AIM OF THE EXERCISE: Each line of the material below should be retyped precisely as it appears.

GIVEN DATA:
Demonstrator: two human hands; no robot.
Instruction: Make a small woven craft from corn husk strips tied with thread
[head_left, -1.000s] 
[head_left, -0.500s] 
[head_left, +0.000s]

RESULT:
Demonstrator: two human hands; no robot.
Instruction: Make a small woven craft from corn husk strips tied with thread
[head_left, -1.000s] 
[head_left, -0.500s] 
[head_left, +0.000s]

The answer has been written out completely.